__What you need to do__. Once you find the line containing "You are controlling" in the data below, copy it and each following line exactly, up to and including the line containing "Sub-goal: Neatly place", and nothing else.

__Task input__.

- - -

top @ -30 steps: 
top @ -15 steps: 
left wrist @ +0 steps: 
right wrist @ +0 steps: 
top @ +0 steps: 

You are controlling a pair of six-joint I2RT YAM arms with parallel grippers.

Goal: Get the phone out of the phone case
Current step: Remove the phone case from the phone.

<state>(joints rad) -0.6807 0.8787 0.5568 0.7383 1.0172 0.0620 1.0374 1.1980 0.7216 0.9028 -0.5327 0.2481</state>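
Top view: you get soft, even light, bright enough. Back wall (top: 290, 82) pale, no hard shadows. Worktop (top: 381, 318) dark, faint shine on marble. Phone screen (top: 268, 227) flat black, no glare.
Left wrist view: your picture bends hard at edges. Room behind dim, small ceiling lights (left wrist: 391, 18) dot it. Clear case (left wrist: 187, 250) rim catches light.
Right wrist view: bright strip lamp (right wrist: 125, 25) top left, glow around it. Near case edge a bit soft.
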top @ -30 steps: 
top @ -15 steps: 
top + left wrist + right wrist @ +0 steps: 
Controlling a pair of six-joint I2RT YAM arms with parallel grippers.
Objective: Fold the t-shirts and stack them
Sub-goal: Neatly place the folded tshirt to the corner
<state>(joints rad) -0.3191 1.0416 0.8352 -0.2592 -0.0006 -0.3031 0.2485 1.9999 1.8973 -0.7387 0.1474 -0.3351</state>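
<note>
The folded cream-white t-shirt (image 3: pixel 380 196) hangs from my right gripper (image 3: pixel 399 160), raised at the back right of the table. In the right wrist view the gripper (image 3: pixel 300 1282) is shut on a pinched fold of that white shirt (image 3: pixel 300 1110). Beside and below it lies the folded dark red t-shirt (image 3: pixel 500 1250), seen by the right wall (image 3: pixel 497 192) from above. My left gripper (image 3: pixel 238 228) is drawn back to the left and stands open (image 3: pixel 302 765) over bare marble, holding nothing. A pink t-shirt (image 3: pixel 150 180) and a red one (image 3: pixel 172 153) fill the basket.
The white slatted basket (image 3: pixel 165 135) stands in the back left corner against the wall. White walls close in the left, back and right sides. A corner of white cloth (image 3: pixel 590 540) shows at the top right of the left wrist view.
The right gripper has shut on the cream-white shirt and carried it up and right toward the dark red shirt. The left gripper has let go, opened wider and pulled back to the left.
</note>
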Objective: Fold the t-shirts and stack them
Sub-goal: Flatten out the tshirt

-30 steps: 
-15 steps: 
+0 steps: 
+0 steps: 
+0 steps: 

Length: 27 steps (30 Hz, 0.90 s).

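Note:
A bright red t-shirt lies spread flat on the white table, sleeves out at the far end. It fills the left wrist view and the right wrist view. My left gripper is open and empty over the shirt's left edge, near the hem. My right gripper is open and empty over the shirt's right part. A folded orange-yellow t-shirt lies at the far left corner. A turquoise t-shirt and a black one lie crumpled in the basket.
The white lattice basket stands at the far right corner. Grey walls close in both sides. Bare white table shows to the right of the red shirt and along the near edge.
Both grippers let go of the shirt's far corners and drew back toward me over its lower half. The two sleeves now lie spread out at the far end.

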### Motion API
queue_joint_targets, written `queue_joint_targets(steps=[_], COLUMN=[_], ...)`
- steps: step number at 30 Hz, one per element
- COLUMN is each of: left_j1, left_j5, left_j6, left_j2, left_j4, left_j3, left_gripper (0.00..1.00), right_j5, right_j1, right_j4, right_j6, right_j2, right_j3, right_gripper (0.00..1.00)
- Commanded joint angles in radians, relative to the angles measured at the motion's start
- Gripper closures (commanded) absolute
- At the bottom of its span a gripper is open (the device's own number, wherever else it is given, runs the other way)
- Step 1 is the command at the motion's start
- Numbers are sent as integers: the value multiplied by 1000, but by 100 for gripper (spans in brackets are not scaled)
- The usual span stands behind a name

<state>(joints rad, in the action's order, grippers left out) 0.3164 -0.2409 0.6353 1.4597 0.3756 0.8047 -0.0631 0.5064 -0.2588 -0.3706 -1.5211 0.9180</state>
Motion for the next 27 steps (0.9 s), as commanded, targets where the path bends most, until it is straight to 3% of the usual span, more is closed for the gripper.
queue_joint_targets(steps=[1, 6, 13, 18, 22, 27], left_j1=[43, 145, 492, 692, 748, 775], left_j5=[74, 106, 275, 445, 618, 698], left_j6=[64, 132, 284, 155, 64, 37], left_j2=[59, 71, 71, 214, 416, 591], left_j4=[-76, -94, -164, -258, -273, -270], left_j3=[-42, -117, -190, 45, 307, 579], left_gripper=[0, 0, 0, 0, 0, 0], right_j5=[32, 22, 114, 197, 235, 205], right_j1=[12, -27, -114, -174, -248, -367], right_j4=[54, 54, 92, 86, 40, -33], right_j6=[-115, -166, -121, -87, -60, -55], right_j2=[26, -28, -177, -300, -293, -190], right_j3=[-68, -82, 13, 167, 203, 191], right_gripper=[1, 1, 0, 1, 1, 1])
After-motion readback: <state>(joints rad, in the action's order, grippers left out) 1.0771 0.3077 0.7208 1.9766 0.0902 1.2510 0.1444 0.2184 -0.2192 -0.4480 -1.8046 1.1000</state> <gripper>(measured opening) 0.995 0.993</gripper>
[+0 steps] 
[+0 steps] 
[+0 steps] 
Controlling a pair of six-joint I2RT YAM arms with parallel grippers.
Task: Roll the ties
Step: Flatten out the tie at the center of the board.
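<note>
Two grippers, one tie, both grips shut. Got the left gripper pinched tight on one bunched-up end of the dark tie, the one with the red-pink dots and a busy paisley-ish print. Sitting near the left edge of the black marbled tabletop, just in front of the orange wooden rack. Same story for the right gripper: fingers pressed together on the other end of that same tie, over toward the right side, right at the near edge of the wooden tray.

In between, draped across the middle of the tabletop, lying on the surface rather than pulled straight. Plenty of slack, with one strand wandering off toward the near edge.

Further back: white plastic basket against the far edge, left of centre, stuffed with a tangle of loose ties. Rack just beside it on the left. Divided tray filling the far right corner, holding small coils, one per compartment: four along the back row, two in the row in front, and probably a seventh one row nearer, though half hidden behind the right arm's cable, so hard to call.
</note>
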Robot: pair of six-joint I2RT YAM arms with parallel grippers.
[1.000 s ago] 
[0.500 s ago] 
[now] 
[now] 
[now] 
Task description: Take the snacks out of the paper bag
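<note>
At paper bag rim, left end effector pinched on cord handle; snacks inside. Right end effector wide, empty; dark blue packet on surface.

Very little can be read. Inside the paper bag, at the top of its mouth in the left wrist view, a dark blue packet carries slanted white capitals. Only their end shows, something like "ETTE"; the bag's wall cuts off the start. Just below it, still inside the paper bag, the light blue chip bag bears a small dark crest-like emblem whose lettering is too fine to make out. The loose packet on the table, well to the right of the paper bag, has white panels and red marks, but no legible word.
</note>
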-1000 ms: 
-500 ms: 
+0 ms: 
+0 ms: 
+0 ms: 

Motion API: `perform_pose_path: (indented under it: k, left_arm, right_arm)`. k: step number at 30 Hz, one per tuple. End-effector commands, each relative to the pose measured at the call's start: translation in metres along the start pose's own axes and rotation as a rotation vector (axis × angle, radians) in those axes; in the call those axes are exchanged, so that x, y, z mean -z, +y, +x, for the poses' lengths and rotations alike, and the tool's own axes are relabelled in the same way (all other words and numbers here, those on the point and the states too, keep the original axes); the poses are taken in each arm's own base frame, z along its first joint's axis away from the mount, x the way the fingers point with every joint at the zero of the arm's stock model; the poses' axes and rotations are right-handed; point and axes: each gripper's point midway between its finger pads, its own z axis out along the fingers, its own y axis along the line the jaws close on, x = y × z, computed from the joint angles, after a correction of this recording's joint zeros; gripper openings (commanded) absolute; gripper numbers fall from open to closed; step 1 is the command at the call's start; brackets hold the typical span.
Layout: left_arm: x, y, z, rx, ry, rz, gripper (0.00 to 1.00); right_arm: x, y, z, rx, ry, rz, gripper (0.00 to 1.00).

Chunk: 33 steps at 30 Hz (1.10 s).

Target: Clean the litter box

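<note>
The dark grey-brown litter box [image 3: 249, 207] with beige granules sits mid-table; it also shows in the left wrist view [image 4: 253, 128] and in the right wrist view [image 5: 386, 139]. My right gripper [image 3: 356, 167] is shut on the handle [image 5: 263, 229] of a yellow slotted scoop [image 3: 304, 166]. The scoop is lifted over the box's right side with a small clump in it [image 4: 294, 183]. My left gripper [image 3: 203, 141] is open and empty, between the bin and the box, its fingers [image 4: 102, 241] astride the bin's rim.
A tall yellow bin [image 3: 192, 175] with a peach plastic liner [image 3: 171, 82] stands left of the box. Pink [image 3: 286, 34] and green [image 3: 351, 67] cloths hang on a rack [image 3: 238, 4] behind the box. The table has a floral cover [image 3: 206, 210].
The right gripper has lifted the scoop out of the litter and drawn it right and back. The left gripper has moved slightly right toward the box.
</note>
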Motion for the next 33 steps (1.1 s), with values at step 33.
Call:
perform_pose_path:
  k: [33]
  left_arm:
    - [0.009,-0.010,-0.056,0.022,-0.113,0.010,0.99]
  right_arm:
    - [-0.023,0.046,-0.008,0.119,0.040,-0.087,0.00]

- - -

__Output__.
You are controlling a pair of six-joint I2RT YAM arms with parallel grippers.

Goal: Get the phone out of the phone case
Current step: Remove the phone case from the phone.

<state>(joints rad) -0.6807 0.8787 0.5568 0.7383 1.0172 0.0620 1.0374 1.1980 0.7216 0.9028 -0.5327 0.2481</state>
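Top view: you get soft, even light, bright enough. Back wall (top: 290, 82) pale, no hard shadows. Worktop (top: 381, 318) dark, faint shine on marble. Phone screen (top: 268, 227) flat black, no glare.
Left wrist view: your picture bends hard at edges. Room behind dim, small ceiling lights (left wrist: 391, 18) dot it. Clear case (left wrist: 187, 250) rim catches light.
Right wrist view: bright strip lamp (right wrist: 125, 25) top left, glow around it. Near case edge a bit soft.
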top @ -30 steps: 
top @ -15 steps: 
top + left wrist + right wrist @ +0 steps: 
Controlling a pair of six-joint I2RT YAM arms with parallel grippers.
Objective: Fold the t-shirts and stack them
Sub-goal: Neatly place the folded tshirt to the corner

The exercise calls for nothing more than this answer.